_WHAT TO WORK ON_
In the data below, one line contains "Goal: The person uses" and a later one contains "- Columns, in". Print both, with every line between them, exactly and alone.

_EXTRACTED ENTRIES_
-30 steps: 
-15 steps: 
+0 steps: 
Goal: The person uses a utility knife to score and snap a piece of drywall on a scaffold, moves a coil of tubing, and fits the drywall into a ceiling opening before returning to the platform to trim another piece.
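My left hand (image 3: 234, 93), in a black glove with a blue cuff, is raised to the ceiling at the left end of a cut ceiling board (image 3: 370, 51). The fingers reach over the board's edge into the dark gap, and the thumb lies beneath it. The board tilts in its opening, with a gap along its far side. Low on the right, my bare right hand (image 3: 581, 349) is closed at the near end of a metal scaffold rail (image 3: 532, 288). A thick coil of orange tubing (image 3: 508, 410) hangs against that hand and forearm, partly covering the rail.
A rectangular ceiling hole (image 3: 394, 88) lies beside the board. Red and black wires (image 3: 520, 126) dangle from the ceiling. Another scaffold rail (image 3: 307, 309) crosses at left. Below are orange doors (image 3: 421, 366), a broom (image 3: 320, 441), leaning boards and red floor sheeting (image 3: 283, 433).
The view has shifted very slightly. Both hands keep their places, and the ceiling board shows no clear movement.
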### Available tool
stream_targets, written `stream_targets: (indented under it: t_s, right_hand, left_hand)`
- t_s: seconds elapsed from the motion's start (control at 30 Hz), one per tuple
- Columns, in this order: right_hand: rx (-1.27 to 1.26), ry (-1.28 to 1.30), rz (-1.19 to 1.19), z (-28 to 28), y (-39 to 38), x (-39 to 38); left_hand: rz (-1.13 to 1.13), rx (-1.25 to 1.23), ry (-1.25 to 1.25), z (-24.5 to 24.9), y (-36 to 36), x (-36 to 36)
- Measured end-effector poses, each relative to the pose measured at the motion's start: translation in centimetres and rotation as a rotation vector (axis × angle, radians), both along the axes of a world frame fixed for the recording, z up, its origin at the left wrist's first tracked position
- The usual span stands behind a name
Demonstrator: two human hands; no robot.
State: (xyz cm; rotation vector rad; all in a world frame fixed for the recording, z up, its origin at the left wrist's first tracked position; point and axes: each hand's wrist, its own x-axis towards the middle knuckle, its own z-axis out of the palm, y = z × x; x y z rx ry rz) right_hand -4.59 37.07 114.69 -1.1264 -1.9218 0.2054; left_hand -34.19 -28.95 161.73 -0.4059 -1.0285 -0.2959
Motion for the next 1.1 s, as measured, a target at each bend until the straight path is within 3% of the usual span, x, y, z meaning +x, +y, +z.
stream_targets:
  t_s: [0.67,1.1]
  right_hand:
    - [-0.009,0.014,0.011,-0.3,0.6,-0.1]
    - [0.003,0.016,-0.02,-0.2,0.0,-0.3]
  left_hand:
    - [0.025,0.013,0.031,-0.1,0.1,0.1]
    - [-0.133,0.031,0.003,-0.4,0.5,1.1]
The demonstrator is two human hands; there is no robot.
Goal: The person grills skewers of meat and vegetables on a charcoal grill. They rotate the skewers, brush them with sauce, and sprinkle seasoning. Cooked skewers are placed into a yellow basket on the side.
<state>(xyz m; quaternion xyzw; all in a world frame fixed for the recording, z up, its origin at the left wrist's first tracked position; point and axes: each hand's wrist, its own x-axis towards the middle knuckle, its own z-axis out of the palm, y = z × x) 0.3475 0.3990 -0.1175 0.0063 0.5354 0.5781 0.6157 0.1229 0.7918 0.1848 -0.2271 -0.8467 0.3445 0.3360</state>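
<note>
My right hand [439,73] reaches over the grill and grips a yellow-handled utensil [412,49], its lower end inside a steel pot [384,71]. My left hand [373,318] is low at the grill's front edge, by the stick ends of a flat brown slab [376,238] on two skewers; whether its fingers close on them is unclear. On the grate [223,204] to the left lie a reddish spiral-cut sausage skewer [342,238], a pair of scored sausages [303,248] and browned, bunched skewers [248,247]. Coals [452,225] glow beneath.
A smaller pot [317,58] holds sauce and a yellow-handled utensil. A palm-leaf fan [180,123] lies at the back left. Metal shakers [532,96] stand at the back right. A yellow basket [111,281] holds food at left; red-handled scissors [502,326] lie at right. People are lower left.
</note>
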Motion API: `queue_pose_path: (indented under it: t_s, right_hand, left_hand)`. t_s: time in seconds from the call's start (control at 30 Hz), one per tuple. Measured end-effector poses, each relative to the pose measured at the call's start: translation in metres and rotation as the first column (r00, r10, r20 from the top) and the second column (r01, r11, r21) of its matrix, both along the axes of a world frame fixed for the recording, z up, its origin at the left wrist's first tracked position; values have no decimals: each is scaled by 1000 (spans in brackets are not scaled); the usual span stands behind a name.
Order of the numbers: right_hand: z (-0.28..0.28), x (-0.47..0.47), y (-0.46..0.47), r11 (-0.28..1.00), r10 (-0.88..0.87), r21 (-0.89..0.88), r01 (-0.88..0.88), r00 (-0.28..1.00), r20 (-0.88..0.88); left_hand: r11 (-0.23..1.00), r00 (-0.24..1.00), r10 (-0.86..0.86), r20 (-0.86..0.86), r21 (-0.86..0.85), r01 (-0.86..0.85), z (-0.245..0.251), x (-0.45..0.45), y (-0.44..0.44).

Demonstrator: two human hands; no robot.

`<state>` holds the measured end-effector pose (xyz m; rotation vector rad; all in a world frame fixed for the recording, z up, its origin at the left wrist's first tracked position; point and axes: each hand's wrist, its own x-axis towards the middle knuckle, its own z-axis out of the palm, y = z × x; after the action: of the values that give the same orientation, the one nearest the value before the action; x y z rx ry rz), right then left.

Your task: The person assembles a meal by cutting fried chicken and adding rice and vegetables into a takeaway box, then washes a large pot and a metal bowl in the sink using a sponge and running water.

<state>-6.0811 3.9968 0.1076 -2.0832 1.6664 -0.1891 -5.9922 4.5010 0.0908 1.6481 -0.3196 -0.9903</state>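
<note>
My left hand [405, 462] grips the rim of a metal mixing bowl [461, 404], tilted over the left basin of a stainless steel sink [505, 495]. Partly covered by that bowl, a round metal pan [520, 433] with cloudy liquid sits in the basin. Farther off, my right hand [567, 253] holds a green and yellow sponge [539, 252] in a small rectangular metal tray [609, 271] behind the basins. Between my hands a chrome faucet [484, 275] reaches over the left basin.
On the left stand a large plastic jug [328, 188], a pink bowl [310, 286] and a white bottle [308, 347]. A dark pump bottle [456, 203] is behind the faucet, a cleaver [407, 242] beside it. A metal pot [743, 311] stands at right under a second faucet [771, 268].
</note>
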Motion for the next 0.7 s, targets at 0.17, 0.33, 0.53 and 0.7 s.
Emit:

_TASK RESPONSE_
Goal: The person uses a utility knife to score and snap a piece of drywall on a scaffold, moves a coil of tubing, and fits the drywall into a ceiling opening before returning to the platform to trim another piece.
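My left hand (image 3: 234, 93), in a black glove with a blue cuff, is raised to the ceiling at the left end of a cut ceiling board (image 3: 370, 51). The fingers reach over the board's edge into the dark gap, and the thumb lies beneath it. The board tilts in its opening, with a gap along its far side. Low on the right, my bare right hand (image 3: 581, 349) is closed at the near end of a metal scaffold rail (image 3: 532, 288). A thick coil of orange tubing (image 3: 508, 410) hangs against that hand and forearm, partly covering the rail.
A rectangular ceiling hole (image 3: 394, 88) lies beside the board. Red and black wires (image 3: 520, 126) dangle from the ceiling. Another scaffold rail (image 3: 307, 309) crosses at left. Below are orange doors (image 3: 421, 366), a broom (image 3: 320, 441), leaning boards and red floor sheeting (image 3: 283, 433).
The view has shifted very slightly. Both hands keep their places, and the ceiling board shows no clear movement.
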### Available tool
stream_targets, written `stream_targets: (indented under it: t_s, right_hand, left_hand)`
- t_s: seconds elapsed from the motion's start (control at 30 Hz), one per tuple
- Columns, in this order: right_hand: rx (-1.27 to 1.26), ry (-1.28 to 1.30), rz (-1.19 to 1.19), z (-28 to 28), y (-39 to 38), x (-39 to 38); left_hand: rz (-1.13 to 1.13), rx (-1.25 to 1.23), ry (-1.25 to 1.25), z (-24.5 to 24.9), y (-36 to 36), x (-36 to 36)

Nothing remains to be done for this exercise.